Dankers werd voor de bestuursfunctie gevraagd na het vertrek van voorzitter Rianne Letschert (Tilburg University), waarop een collega-bestuurder het voorzitterschap op zich nam. Over haar ‘ja’ op de vraag vanuit De Jonge Akademie zegt Dankers: “Als bestuurslid zit je aan tafel met allerlei instanties, van NWO tot de colleges van bestuur van de verschillende universiteiten. Daarmee ben je toch wat meer zichtbaar dan als lid, en kun je echt iets bijdragen aan het wetenschapsbeleid en het uitdragen van wetenschap naar het publiek”.
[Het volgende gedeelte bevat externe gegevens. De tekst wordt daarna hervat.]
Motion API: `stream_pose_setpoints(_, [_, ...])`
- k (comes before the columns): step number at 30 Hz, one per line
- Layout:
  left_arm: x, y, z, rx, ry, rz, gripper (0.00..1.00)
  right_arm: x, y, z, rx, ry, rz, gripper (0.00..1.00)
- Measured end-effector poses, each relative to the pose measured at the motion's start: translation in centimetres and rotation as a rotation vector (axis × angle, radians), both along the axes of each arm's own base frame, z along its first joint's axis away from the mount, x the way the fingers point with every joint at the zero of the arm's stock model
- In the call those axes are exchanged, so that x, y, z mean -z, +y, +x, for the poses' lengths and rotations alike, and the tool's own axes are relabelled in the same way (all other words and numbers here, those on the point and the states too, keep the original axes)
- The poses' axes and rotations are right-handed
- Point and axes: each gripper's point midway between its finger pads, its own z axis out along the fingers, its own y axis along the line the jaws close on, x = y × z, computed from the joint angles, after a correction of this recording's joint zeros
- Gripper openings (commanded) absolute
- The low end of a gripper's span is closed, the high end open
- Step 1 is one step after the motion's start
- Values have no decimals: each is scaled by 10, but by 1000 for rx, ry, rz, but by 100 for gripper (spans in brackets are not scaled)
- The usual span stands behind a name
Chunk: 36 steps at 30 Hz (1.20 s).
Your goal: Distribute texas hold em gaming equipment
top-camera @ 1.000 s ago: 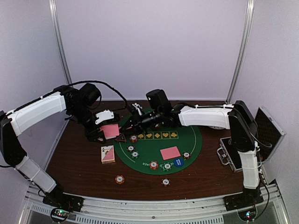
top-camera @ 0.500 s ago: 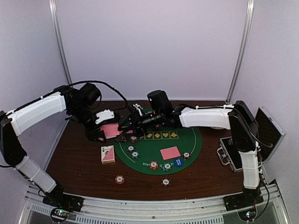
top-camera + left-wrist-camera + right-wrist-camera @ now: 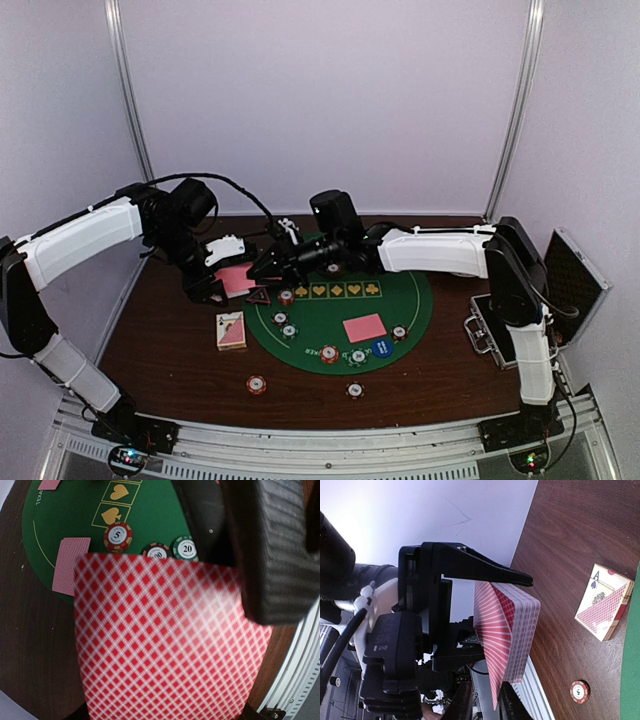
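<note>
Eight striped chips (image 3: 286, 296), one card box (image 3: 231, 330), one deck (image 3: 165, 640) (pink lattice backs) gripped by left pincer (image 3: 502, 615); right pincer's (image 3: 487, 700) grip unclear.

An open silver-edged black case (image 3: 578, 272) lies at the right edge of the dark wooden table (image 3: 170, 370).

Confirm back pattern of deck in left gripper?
Red-and-white diamond lattice on the deck; clearest in left wrist view.
</note>
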Motion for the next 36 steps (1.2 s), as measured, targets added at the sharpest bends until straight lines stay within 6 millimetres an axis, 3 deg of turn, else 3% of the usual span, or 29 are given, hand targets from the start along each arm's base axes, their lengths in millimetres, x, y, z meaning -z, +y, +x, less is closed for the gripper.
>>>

Meer diversiteit onder onderzoekers - waaronder meer vrouwen in de wetenschap, vooral op hogere posities - is één van de onderwerpen die hoog op Dankers’ agenda staan. Ook vindt ze het belangrijk om, binnen het gezelschap van bovenal wetenschappers van algemene universiteiten, de technische academici te vertegenwoordigen. “TU’s vallen vaak toch een beetje buiten de boot. Dat was voor mij wel een eyeopener toen ik bij De Jonge Akademie kwam: hoe weinig notie wij aan de TU hebben van wat er aan een ‘gewone’ universiteit gebeurt, en andersom. Terwijl ik denk dat je pas sámen tot een valide discussie komt.”

Dankers wijst onder meer op promovendi die aan TU’s doorgaans in een volledig betaalde functie hun onderzoek doen, terwijl ze aan sommige andere universiteiten meer als student worden gezien. Een ander discussiepunt is volgens haar het verlagen van de individuele Veni- en Vidi-subsidies, om zo het algemene slagingspercentage voor onderzoekers te verhogen - een scenario waarbij Dankers niet zomaar staat te juichen. “In mijn tak van sport heb je bijvoorbeeld heel hoge kosten aan je lab, aan de aanschaf en onderhoud van middelen. Een sociale wetenschapper staat daar misschien niet direct bij stil. Daarom is het goed dat De Jonge Akademie, ook in haar bestuur, goed in balans is.”

De bestuursleden van De Jonge Akademie bekleden hun post normaliter voor twee jaar, maar omdat voorzitter Letschert halverwege haar termijn stopte, ligt dat voor Dankers iets anders. “Ik ga nu eerst voor een periode van één jaar, met uitzicht op twee additionele jaren.” Hoeveel tijd de bestuurspost haar gaat kosten, kan Dankers zo niet zeggen, “het is ook wat je er zelf van maakt. Maar onderzoek en onderwijs gaan altijd voor, en binnen de veertig uur per week blijf ik daarmee sowieso al niet”.